04 | ナノ


 ああ、あつい、あつい。
 背骨がぐずぐずと煮えたぎるように熱い。
 子宮から伝って、背骨の、その中の液体やらなんやらが混ざって混ざってかきまぜられて、熱を放っている。
 陰鬱な私には眩しすぎる冬の日の光は窓から教室の中を照らしていて、ベタだけれど、まるで彼のようだと思った。
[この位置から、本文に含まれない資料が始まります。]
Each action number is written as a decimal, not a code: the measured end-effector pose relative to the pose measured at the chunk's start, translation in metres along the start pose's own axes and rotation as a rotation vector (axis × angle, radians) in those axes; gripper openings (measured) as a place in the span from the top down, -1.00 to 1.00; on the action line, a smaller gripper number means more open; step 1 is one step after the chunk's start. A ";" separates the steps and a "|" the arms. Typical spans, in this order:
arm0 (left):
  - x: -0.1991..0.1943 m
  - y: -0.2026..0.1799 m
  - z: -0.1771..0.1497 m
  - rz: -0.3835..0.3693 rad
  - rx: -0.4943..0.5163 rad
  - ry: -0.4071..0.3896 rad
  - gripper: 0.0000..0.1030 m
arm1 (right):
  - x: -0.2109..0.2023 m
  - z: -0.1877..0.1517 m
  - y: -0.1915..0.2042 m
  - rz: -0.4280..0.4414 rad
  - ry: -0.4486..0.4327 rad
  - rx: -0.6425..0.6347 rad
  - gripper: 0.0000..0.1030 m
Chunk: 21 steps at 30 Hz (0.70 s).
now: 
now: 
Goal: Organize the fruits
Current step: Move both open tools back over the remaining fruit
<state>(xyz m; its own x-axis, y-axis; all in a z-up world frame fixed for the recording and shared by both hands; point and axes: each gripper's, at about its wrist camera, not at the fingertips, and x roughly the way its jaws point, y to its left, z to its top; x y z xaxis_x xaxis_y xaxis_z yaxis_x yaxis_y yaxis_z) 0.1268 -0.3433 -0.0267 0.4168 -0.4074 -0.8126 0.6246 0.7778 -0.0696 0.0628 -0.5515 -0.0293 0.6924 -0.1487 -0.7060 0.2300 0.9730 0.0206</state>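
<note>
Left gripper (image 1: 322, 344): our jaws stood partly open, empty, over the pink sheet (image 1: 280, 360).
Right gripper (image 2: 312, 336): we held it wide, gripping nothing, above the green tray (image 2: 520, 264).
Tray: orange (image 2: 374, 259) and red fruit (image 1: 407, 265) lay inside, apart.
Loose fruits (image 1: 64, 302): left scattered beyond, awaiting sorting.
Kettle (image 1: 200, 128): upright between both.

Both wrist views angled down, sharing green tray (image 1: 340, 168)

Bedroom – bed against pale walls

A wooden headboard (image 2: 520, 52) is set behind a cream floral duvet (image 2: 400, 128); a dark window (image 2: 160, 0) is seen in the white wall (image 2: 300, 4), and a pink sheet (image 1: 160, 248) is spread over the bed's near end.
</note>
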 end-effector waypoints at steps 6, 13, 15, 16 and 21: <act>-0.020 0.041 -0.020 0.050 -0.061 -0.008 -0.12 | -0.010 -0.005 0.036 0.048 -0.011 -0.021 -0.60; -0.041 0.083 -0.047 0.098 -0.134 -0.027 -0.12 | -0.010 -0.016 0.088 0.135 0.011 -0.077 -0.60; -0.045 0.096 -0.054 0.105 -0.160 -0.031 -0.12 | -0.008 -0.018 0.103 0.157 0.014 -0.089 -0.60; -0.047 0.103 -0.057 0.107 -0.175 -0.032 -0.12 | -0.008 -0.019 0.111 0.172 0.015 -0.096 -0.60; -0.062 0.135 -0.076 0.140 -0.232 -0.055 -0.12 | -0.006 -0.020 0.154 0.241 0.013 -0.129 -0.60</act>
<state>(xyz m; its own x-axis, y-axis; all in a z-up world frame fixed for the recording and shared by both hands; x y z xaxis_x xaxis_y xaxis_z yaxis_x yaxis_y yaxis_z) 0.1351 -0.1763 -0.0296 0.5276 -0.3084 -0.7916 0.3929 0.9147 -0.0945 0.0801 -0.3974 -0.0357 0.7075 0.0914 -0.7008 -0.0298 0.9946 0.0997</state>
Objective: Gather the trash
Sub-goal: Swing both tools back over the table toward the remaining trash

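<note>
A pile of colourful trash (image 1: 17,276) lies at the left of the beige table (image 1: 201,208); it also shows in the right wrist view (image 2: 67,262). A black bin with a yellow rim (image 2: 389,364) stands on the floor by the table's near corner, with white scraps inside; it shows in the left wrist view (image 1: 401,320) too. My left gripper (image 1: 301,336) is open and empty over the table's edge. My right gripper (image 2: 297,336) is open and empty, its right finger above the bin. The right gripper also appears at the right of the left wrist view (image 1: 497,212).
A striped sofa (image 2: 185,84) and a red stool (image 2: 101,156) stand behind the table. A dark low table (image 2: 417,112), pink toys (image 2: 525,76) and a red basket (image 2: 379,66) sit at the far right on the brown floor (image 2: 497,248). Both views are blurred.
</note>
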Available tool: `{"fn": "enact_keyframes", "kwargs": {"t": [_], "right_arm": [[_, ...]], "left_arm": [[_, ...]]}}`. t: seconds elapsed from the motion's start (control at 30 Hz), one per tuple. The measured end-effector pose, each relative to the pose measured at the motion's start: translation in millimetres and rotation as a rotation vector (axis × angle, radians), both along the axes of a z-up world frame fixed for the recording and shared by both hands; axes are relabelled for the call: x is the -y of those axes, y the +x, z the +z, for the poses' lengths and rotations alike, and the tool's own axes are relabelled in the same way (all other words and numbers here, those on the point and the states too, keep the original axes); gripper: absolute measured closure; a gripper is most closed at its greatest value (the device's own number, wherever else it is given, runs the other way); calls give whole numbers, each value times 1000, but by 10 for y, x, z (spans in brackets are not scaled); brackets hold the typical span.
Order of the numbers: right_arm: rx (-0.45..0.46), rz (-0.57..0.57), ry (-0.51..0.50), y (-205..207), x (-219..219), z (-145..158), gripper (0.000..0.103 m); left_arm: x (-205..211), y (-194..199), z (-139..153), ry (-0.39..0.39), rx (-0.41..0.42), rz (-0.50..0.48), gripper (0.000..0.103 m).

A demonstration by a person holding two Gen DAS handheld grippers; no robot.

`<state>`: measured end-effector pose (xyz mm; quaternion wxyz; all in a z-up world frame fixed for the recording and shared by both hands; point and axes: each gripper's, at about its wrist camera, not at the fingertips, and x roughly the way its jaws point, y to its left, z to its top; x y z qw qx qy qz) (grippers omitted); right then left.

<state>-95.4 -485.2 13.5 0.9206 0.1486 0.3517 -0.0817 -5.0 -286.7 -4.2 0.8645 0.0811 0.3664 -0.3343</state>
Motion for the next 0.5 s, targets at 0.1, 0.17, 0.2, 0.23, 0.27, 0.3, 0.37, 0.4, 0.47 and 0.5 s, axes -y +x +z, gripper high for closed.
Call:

 彼は今、多分登校してきたばかりだから暑いのだろう、ジャケットを脱いでいた。
 真っ白なワイシャツが私の目には眩しくて、直視できなかった。
 私に話しかける人なんていないから彼の動作をずっと眺めていられるけど、こうして眩しすぎるのは嬉しくない。
 その静かな面持ちや男の子らしい体つきや手を見ていると、ぐずぐずと私の中の全てが沸騰するように熱くなる。
 きっと私の体を切ったら、どろりとした熱いなにかが溢れてきて、誰も触れられないだろう。
 彼には、彼だけには触れさせてあげるけど。
 身体中を駆け巡る熱は、しかし私の体の中から解き放たれることはない。
 だって彼とは友達でーー否、友達ですらない。
 ただのクラスメイトでしかない。
 彼と関わりがあるのかと聞かれればわ私は無いにひとしいと答えるだろう。
 彼が私を認識しているのかどうかもわからない。
 認識していたとて、あああの子か、ぐらいにしかわからないだろう。
 そんなものだ、私の存在など。

 たまに私は彼を見つめて、ひどく感傷的な、それに近い感情に支配されることがある。
 きっと私は泣きたいのだろう。
 あの茶色いふわふわとした猫っ毛だとか、金色に輝く大きな瞳だとか、高いのだか低いのだか分からない不思議な声だとか。
 ぜんぶ全部、泣きたくなるぐらいに、エレン・イェーガーを構成している。
 そしてそれら全てが私の身体中を熱くさせる。
 かわいいあの子と話しているのも、私の知らない笑顔を私の知らない誰かに与えるのも、ひどく不快だ。
 そう考えて、私はいつもため息をつく。
 こんな鬱々とした私が彼の金色に映るはずがないのに。

 多分、私には眩しすぎたから彼に惹かれたのだろう。
 月が太陽に惹かれるように、光と影が対称に描かれるように。
 彼はピアノの音が一音だけ違うように私の頭の中全部をかっさらって行く。
 毎日彼を眺めて、一人身体中を熱くして、虚しさに風呂の中で暖かな涙を流す。
 きっとそれは毎日変わることなく、卒業までそのままで。
 ああ寂しい、さみしいと自分を労って可哀想にとかわいがって泣くのだ。
 愚かしいと、自分自身を諌めながら。

 朝、私は学校で彼を眺める。
 昼、私は学校で彼を眺める。
 夕、私は学校で彼を眺める。
 夜、私は家で彼を想って涙を流す。
 全ては私が彼を想うことで成り立っていて、それは決して彼からの感情が関わるものではない。
 なんと非生産的で効率的なことか。
 彼からの感情は私に向かない、分かりきったこと。
 それでも私は、彼を、エレン・イェーガーをかたちづくるひとつの個体となりたい。
 そうしたらきっと私は永遠に安眠できるのだ、永遠に。

 私はそこまで思って、すい、と視線を彼からずらした。
 机の上には暖かそうな色をした太陽の光が置いてある。
 私はそれを押しつぶすようにして、頭を机にくっつけた。
 耳の中には誰の声も入ってこなくて、静かな私の体。
 誰も知らない、私の体の中の高温など。
 知らなくていい、彼にも知られなくていい。
 ……いや、知ってほしい、知って私を彼のひとつにいれてほしい。

 目を瞑る。
 彼の感情が向かうただ一つの個体になったことを想像しながら。
 そうすることで私は暖かな日の光に包まれている気がしてきて、俗に言う安心感に包まれる。
 それは母親の胎内にいた頃に覚えた感覚。
 彼を羊水だとすれば、私は母の柔らかな脂肪だろうか。
 そうして虚しい幻に浸って、私は眠るのだ。
 ゆらゆらと、ぐらぐらとマグマに揺られて。